- Exercise objective -
Using the material that follows, identify and copy each line with the string "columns".
· · ·
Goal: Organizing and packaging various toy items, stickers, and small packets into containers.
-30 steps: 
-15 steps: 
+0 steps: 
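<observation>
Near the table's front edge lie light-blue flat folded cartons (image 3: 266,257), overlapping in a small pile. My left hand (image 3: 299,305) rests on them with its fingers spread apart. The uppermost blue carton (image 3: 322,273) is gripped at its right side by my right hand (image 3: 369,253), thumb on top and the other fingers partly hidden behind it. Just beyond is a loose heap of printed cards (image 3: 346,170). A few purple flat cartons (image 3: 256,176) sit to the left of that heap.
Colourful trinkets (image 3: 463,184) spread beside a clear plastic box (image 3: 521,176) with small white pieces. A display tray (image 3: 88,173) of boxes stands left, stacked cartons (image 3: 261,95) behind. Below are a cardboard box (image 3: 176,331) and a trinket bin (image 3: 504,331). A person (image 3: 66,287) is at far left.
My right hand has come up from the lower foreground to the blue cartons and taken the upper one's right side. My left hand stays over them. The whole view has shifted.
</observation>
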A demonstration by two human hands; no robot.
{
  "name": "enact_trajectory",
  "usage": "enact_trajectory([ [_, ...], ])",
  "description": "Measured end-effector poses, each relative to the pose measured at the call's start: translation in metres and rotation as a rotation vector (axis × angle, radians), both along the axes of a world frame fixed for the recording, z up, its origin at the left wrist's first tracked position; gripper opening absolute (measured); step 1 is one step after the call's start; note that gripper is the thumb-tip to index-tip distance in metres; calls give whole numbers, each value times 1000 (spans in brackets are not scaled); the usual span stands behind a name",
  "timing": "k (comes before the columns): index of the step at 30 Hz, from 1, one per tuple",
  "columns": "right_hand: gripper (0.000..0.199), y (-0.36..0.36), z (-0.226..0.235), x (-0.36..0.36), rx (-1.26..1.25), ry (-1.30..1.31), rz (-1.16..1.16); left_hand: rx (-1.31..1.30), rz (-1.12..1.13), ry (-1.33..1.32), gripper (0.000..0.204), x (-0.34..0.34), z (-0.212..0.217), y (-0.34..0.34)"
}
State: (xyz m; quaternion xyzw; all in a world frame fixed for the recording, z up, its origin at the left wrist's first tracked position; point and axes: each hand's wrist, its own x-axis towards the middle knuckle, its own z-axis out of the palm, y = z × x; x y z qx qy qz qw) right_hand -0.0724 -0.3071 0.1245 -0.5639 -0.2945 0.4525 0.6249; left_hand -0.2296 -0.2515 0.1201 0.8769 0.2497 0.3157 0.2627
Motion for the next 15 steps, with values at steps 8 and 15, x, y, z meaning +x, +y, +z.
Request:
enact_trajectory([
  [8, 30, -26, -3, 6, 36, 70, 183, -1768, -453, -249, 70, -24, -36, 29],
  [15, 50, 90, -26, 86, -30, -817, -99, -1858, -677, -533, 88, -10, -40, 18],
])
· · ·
- Result for this exercise -
  "timing": "k (comes before the columns): index of the step at 30 Hz, from 1, one per tuple",
  "columns": "right_hand: gripper (0.000..0.199), y (-0.36..0.36), z (-0.226..0.235), x (-0.36..0.36), rx (-1.26..1.25), ry (-1.30..1.31), rz (-1.16..1.16); left_hand: rx (-1.31..1.30), rz (-1.12..1.13), ry (-1.33..1.32), gripper (0.000..0.204), x (-0.34..0.34), z (-0.212..0.217), y (-0.34..0.34)"

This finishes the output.